Cette analyse mes années lycée furent dès lors placées sous le signe de la muflerie adolescente ordinaire prétextée par le fait que, faute de gagner quoi que ce soit à se comporter en gentleman, une absente d’attitude galante ne devrait en rien impacter ma moisson d’outils de jardinage. Et dans l’ensemble il faut bien reconnaître que cette nouvelle ligne de conduite ne pénalisa ni n’améliora mon rendement, la seule demoiselle cédant sous mes avances le fit en boîte de nuit après avoir absorbé 6 vodka/orange qu’elle s’empressa d’aller régurgiter aux waters après m’avoir embrassé. L’histoire ne dit d’ailleurs pas si ce renvoi fut provoqué par l’excès d’alcool, ou le dégrisement instantané provoqué par une soudaine prise en compte de sa situation linguale rotative en ma compagnie.
Il faut bien admettre que, le fait que j’eusse pu tenir la porte d’entrée du night-club lors de notre arrivée n’eut que très peu d’incidence dans le déroulement de cet épisode dont le côté sordide ne t’aura sans doute pas échappé ; avec 3 grammes de gnole dans chaque manches, la demoiselle en question aurait tout aussi bien pu rouler une pelle à un tabouret de bar, fut-il galant ou non.
Pourquoi je te parle de ceci ami lecteur… ?
Parce que le côté unidirectionnel de la galanterie m’a sauté à la tronche il y a peu de temps, et que si un homme ne peut pas aujourd’hui se déclarer ouvertement non galant sans passer pour un mufle ou un macho, il en est tout autre en sens inverse puisque d’égards et de tact l’homme peut ne pas faire l’objet dans la bouche d’une (jeune en l’occurrence) interlocutrice, car comme tout le monde le sait, l’homme n’est pas susceptible, il n’a que peu d’ego, il ne fait pas grand cas de ce que la femme évoque sur son aspect physique et il aime le bricolage.
A l’origine de cette découverte qui n’a rien à envier à la découverte de l’eau sur Mars, une répartie qui me fut adressée (avant même un « Bonjour » de rigueur) il y a quelques semaines, alors que le climat se prêtait encore au port de T-shirt et bermuda.
« Tu accouches quand ? »
Voilà pour la réplique qui me fut adressée, je te laisse 30 seconde pour en rire et apprécier à sa juste valeur ce trait d’esprit de haut vol soulignant sans équivoque que le trentenaire non-sportif que je suis affiche une couche de génoise légèrement proéminente sur la sangle abdominale pouvant à contre-jour me confondre de manière cocasse avec une future parturiente, et je reprends.
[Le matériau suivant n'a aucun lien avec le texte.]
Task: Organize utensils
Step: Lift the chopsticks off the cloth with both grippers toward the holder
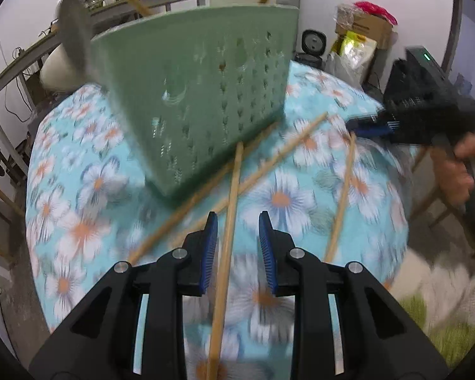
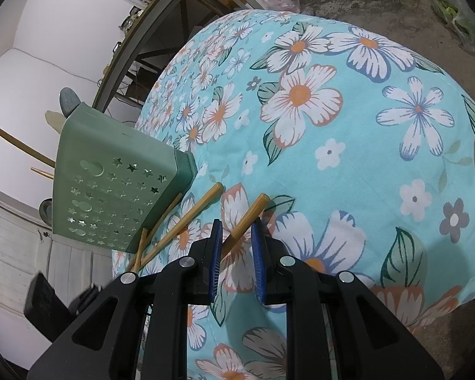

La remarque ne se voulait pas méchante ; je connais suffisamment la demoiselle qui en est à l’origine pour en être convaincu.
Pour autant, imagine maintenant la situation inverse…
N’importe quel type rencontrant une de ses connaissances féminines et attaquant tout de go d’un « Ben tu en mets un de ces culs ! Avec de telles fesses tu dois acheter tes culottes au poids ! Tu payes 2 places dans le train ? », passera au mieux pour un goujat, au pire pour un sale con, et ce ne sera pas complètement immérité.
Voilà pourquoi aujourd’hui je conchie la galanterie, cette vieille tradition issue de l’aristocratie et datant d’une sombre époque où les femmes n’étaient pas libérées, cet usage convenu qui forçait un peu les hommes à un devoir de respect et de savoir-vivre à l’égard de femmes sans droits et accablées de devoirs. Le sens unique de ce comportement avait alors un sens ; aujourd’hui, mon cul !
Quand d’être galant tu n’as rien ramassé de ta pré-adolescence en terme de conquêtes, et qu’adulte tu fasses les frais de l’absence de galanterie d’une bougresse à ton endroit, celle-ci n’y étant nullement tenu conventionnellement, ben tu te dis comme moi que, la galanterie, c’est tout pourri.
Folzebuth, apostat gougnafier spéciste et je le rappelle, masculiniste. ![]()
PS : Si j’aide une inconnue à porter sa valise trop lourde, ce n’est pas par galanterie, c’est par gentillesse et sympathie… nuance.